## PROBLEM DETAILS
Only the lines that hold the word "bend" are wanted from this listing.

## EXTRACTED MATERIAL
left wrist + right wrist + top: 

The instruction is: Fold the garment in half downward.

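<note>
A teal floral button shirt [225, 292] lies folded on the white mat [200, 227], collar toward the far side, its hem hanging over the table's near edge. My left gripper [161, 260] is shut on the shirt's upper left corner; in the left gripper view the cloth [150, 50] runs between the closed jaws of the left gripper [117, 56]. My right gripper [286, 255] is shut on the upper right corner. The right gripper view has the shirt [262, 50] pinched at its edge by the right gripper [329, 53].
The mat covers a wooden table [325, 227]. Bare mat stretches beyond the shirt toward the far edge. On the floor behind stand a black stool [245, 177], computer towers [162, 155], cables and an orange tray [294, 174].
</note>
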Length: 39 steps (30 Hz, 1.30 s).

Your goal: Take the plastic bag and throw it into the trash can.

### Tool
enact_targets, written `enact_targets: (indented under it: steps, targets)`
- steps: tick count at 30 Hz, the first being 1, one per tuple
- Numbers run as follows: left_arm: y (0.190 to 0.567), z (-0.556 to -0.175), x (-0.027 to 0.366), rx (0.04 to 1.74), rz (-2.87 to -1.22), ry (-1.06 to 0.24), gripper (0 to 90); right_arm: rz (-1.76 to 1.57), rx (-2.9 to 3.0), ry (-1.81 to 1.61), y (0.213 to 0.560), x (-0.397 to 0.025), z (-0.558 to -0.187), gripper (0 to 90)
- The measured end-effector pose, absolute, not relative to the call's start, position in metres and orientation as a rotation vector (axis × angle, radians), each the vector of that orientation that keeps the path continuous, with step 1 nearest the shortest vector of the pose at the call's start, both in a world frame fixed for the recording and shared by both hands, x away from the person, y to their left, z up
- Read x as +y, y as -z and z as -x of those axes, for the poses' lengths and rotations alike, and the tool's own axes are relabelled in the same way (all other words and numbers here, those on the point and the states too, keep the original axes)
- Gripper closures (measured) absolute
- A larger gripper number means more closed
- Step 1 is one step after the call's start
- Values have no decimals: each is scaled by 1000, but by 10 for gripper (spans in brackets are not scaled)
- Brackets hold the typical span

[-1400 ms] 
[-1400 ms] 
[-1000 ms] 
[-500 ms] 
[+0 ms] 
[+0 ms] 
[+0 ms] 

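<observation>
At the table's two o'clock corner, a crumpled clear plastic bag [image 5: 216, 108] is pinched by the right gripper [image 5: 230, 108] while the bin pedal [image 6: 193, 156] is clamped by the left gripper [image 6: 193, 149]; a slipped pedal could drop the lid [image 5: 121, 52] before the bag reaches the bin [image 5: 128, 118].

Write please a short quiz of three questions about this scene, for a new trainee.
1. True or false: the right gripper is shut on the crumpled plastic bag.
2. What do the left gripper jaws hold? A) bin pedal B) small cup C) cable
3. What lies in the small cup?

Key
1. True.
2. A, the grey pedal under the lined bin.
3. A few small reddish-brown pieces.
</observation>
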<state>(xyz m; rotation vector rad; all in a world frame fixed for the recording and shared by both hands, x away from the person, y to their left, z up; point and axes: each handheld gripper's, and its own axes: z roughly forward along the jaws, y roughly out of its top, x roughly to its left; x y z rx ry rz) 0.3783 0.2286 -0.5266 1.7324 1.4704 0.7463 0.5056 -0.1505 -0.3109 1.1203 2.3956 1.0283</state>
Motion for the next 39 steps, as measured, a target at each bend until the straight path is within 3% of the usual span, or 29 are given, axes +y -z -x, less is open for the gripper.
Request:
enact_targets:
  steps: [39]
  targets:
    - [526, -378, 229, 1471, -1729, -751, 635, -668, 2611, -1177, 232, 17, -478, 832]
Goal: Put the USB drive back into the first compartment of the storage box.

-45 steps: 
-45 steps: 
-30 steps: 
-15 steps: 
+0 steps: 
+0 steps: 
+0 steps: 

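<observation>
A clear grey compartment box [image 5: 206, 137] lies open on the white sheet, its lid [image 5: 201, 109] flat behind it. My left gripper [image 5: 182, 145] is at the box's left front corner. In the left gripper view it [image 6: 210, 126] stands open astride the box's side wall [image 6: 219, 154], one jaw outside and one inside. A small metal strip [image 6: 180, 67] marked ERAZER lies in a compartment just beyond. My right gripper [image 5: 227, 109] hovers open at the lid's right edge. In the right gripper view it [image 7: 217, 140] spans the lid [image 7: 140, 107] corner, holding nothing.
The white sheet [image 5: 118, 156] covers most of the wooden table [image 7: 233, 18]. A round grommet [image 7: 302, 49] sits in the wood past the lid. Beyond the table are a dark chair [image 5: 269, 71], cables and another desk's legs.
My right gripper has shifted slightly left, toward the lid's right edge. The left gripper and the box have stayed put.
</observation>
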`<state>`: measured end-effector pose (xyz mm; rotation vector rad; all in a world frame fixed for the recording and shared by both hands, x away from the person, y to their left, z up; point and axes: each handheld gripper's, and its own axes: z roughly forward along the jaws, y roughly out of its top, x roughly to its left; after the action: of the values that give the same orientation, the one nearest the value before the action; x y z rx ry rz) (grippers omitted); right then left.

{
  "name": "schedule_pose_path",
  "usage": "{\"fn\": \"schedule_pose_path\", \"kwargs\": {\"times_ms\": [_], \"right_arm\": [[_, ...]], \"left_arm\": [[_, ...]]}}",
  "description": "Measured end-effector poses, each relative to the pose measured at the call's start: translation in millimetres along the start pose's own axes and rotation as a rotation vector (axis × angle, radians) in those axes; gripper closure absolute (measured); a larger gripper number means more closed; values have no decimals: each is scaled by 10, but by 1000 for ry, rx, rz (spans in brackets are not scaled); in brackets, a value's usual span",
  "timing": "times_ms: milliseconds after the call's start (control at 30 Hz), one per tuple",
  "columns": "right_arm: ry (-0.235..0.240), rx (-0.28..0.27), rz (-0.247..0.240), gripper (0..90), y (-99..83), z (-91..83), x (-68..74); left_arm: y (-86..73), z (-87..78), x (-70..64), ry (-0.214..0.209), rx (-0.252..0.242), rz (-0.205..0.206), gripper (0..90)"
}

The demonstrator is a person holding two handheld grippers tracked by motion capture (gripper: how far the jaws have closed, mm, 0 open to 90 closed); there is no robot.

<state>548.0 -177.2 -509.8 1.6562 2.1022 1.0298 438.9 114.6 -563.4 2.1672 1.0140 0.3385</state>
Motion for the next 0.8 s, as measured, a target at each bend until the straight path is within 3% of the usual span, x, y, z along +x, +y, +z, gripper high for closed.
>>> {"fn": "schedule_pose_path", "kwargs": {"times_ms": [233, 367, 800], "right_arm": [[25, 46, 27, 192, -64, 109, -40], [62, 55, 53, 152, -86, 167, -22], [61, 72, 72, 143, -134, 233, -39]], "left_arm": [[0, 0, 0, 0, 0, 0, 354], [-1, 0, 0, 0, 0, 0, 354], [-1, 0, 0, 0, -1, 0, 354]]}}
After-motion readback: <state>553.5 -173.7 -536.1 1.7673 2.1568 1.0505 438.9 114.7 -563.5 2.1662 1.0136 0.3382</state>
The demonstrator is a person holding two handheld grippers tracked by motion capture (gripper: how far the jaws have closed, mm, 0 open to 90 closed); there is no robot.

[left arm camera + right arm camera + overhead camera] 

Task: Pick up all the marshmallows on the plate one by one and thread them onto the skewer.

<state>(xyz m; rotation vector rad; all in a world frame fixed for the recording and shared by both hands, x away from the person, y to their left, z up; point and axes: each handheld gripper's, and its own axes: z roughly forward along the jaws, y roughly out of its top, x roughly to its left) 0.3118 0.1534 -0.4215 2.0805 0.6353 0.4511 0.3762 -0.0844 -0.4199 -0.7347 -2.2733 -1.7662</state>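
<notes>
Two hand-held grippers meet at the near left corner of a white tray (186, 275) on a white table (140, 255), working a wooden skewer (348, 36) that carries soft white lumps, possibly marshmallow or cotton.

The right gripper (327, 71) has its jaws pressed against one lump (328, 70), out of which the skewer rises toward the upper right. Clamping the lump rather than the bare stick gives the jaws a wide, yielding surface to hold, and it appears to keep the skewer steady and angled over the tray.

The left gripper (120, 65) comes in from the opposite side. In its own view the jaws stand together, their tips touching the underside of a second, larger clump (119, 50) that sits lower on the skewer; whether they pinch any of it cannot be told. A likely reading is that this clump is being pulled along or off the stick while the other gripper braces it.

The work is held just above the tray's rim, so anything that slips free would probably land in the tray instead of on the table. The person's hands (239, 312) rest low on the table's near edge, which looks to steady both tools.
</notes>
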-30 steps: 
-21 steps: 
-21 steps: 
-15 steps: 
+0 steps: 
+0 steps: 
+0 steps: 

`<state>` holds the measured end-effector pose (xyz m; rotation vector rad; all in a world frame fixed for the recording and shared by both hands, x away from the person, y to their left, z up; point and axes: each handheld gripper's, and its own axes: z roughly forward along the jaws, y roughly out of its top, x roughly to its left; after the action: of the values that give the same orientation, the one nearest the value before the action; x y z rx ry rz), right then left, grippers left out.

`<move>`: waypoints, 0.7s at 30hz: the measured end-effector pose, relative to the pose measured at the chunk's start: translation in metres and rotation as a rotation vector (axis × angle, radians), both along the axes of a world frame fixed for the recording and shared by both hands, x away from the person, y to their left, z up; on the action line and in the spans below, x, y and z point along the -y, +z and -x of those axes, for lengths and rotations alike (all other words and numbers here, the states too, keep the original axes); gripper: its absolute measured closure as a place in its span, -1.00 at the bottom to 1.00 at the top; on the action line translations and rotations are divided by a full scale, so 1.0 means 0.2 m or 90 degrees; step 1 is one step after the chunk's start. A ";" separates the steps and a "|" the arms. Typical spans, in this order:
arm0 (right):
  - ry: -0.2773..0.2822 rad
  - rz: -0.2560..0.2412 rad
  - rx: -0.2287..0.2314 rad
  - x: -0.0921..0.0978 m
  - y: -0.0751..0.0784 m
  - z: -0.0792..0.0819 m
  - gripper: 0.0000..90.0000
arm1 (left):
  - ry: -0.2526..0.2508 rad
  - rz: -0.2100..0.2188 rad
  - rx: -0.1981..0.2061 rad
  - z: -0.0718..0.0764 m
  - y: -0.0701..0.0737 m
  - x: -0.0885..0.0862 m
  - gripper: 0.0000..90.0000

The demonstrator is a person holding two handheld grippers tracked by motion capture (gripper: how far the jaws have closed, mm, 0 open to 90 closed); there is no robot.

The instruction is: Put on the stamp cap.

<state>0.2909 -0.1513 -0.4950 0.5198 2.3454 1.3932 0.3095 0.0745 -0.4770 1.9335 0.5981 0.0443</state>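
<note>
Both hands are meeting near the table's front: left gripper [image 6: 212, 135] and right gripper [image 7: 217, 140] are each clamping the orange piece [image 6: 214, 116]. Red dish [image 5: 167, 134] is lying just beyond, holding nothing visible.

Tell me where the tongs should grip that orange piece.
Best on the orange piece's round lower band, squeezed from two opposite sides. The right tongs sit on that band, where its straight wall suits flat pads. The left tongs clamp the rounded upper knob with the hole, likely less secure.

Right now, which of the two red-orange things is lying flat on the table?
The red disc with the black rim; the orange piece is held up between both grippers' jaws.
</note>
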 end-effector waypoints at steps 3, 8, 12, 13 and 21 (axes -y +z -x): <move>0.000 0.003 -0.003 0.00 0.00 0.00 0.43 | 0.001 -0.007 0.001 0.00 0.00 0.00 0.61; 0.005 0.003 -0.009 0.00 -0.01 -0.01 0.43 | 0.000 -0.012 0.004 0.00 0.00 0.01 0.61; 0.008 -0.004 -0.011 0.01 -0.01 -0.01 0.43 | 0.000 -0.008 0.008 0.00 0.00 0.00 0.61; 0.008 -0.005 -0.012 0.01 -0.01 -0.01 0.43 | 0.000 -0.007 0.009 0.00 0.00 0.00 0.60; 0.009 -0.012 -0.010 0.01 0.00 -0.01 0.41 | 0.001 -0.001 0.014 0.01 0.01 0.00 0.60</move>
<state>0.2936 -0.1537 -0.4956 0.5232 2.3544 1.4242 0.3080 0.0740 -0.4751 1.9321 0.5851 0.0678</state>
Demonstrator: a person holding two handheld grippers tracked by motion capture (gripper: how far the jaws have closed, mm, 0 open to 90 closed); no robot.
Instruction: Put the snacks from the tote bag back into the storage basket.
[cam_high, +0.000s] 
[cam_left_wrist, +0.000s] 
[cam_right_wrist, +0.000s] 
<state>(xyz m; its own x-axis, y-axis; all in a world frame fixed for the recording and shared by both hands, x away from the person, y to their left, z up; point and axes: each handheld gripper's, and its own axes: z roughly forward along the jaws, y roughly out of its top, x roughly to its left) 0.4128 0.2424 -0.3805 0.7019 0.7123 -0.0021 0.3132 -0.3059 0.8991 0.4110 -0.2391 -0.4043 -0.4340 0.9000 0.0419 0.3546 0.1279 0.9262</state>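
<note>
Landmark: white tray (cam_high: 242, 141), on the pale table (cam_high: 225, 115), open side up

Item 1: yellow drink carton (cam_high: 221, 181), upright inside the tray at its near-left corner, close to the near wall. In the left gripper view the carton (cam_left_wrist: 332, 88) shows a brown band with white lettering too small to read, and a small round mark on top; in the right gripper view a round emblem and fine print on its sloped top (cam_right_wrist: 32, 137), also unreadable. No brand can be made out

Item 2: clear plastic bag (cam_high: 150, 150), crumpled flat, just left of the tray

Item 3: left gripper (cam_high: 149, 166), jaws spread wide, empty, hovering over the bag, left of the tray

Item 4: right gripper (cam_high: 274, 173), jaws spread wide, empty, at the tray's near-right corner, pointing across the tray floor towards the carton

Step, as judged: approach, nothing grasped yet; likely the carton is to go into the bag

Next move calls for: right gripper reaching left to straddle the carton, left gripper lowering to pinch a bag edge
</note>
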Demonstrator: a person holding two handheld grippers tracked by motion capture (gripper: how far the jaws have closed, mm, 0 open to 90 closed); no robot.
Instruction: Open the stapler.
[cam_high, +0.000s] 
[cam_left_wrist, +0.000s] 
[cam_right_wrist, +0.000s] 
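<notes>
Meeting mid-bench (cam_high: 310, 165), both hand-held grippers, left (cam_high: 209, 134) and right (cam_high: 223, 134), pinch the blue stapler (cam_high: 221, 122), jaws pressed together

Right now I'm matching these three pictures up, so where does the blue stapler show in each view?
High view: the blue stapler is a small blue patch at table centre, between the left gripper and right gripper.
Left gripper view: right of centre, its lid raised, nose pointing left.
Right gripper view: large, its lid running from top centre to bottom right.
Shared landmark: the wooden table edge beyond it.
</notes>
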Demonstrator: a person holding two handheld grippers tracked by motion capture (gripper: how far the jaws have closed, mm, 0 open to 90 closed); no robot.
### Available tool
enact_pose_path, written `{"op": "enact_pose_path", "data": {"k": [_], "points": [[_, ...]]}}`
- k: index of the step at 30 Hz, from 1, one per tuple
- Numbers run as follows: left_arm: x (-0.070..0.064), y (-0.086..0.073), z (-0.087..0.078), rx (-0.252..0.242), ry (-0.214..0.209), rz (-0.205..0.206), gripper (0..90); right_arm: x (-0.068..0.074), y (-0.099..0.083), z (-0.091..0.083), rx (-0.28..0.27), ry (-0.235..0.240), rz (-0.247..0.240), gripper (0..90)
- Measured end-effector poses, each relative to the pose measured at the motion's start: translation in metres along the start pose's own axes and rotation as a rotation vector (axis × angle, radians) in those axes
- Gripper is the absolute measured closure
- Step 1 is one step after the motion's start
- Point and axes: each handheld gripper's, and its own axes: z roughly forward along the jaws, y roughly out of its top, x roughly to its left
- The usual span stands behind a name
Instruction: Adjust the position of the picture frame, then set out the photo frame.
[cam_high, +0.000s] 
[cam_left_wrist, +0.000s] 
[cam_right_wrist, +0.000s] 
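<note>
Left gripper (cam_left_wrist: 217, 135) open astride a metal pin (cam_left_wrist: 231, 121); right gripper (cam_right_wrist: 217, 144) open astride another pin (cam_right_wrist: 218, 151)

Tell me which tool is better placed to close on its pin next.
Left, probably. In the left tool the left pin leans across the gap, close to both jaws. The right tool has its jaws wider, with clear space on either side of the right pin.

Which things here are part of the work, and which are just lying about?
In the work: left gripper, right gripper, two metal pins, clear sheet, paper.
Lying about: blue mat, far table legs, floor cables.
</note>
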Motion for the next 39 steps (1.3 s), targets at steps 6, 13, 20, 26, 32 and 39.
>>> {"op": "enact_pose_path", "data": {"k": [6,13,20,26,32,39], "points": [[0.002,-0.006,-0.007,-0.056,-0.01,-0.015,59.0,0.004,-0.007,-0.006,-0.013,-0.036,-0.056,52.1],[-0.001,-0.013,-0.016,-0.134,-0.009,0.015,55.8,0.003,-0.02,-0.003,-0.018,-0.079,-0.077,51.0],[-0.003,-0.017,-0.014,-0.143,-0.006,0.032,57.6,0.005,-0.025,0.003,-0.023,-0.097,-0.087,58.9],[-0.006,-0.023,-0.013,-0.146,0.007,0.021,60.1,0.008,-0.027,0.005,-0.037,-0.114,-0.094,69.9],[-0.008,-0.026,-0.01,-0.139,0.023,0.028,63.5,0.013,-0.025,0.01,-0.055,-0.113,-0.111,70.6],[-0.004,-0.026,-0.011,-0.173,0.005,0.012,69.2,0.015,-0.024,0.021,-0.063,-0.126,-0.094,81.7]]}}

## TASK ANSWER
Motion for the next 39 steps, as measured, a target at each bend until the straight path is within 3% of the usual span, or 29 are given, axes +y -z -x, less is open for the gripper.
Motion for the next 0.8 s, as measured, a target at each bend until the straight path is within 3% of the usual span, x, y, z along +x, +y, +z, gripper high for closed.

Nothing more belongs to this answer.